5. Novi
FIVE
Novi
It is dangerous to say this in public, but my options were to drive us to a deserted underground parking lot or here, and for some reason, Americans get edgy in dark places.
At least Mastros is loud with the tables filling up, live music, and the staff more interested in personal conversations than taking orders while it’s still so early in the afternoon. It gives us a shadow of privacy, but I still refuse to say certain things out loud.
“So you’re …” Colby shakes his head like a dog that’s crashed headfirst into a wall. “Are you trying to tell me you’re?—”
“Do not say it.” I pick up the menu, even though I always order the same thing. He looks like he has been slapped with a pancake, and if I have learned anything the last three days, it’s that if I look at Colby Kessinger, it is hard to stop.
“I’m right though, aren’t I?” He leans further over the white tablecloth between us, sucking the air from the room in the one movement. “That you’re … like me.”
I tug at the worn corner of the menu.
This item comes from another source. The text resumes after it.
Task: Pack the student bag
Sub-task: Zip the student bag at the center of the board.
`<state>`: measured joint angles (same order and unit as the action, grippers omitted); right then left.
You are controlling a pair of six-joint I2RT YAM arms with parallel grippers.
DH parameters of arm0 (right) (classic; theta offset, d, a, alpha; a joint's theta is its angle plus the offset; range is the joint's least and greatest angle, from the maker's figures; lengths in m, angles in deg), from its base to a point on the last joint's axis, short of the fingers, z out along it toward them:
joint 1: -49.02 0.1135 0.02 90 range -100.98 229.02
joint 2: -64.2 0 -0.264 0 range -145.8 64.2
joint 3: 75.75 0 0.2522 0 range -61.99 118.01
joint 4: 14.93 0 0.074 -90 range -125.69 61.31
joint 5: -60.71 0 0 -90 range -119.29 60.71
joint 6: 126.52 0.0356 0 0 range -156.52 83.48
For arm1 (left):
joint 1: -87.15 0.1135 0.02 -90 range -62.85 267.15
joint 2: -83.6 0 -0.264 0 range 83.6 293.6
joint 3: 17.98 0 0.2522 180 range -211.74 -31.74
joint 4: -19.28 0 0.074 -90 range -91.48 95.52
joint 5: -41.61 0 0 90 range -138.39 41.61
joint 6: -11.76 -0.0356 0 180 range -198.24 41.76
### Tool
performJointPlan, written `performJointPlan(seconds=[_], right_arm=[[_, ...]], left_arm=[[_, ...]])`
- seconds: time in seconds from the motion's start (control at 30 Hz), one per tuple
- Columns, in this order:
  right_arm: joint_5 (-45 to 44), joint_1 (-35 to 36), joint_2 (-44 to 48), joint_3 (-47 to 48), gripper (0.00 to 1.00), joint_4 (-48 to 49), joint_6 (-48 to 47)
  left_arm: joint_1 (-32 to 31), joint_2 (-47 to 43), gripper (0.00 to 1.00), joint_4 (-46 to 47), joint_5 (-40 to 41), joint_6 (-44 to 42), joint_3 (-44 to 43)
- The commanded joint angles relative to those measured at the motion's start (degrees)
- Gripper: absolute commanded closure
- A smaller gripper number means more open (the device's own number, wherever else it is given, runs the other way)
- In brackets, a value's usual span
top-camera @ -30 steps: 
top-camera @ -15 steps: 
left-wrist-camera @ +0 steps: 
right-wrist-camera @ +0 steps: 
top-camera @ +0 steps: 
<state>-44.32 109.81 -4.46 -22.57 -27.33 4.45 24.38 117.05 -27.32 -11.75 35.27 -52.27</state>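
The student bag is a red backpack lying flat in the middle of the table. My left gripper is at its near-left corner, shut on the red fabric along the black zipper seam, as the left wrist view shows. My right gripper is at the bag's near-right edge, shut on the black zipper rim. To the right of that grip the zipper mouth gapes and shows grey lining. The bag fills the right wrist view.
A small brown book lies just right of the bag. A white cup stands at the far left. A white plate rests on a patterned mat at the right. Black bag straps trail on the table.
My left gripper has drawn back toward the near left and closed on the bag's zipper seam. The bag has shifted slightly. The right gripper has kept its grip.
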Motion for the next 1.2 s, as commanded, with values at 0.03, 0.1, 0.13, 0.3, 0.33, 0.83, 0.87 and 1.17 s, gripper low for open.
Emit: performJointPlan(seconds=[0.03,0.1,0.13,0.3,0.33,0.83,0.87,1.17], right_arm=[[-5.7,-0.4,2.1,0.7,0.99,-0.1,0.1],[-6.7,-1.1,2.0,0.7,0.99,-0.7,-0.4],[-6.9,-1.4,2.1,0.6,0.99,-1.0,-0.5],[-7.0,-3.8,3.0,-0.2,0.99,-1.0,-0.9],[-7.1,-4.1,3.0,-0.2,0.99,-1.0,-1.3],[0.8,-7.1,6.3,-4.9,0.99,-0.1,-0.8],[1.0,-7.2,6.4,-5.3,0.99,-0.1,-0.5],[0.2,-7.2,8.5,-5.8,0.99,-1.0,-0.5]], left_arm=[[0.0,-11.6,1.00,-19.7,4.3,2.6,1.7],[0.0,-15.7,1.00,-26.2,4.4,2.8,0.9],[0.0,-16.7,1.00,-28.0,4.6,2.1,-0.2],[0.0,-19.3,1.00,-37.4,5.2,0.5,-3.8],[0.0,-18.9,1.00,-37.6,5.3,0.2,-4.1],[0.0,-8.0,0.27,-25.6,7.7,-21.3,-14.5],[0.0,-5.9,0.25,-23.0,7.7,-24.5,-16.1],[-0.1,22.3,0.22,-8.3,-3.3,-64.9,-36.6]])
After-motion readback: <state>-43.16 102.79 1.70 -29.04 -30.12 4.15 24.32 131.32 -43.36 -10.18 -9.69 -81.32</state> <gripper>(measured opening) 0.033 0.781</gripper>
This clammy-palm feeling is not usual for me.
At the very end of last season, I finally got the courage to talk to the Queer Collective group.
The men in the league I have been envious of for years.
There were no questions. No pushing. My presence was immediately understood, and I was able to come out to them, in my small way, without having to say words at all.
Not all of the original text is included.